- Task requirements
Please, without any pictures, set down exactly the part of the listing below that opens with the line containing "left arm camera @" and closes with the line containing "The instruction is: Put".

+-------+

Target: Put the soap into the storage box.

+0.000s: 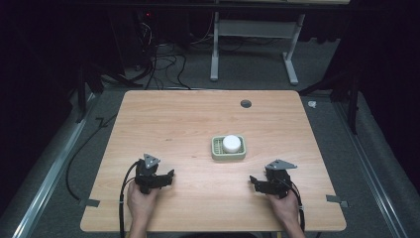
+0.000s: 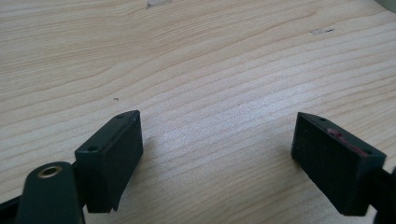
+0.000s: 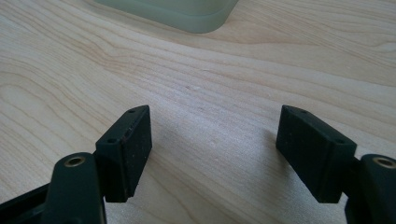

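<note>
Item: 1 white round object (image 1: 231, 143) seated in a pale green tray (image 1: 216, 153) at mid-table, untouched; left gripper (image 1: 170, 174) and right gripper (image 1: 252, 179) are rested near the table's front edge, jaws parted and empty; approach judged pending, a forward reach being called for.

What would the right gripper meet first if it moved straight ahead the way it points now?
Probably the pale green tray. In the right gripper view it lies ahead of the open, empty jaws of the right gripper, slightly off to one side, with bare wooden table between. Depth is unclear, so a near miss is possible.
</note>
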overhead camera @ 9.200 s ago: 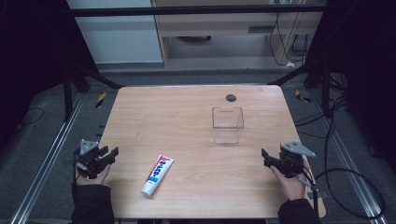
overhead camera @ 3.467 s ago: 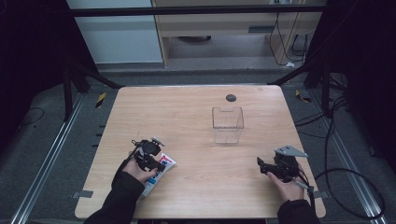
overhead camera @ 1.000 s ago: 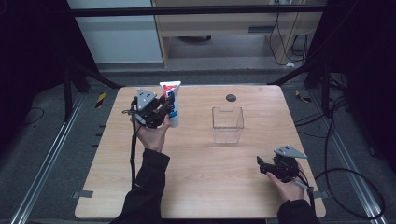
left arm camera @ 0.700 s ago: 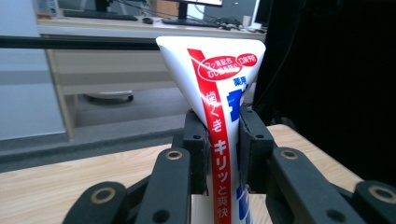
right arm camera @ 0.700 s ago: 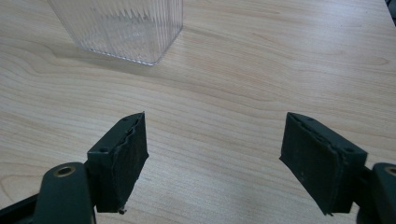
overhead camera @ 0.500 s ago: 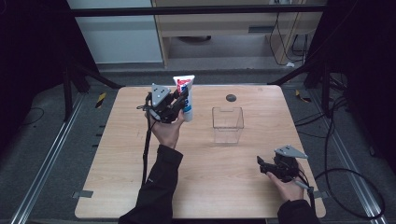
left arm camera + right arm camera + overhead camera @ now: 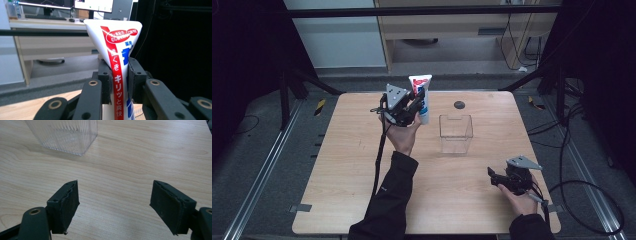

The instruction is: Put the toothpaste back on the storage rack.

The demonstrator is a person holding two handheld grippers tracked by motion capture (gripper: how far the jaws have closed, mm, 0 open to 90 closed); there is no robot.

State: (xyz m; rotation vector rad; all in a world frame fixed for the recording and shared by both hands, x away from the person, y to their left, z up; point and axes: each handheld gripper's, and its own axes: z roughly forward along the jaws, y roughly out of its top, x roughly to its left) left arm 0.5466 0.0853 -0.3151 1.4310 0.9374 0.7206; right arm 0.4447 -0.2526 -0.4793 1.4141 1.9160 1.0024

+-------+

- Final answer
left arm camera @ 0.700 s ago: 
right arm camera @ 0.700 s ago: 
overhead camera @ 0.500 s ago: 
left arm camera + right arm camera + overhead camera @ now: 

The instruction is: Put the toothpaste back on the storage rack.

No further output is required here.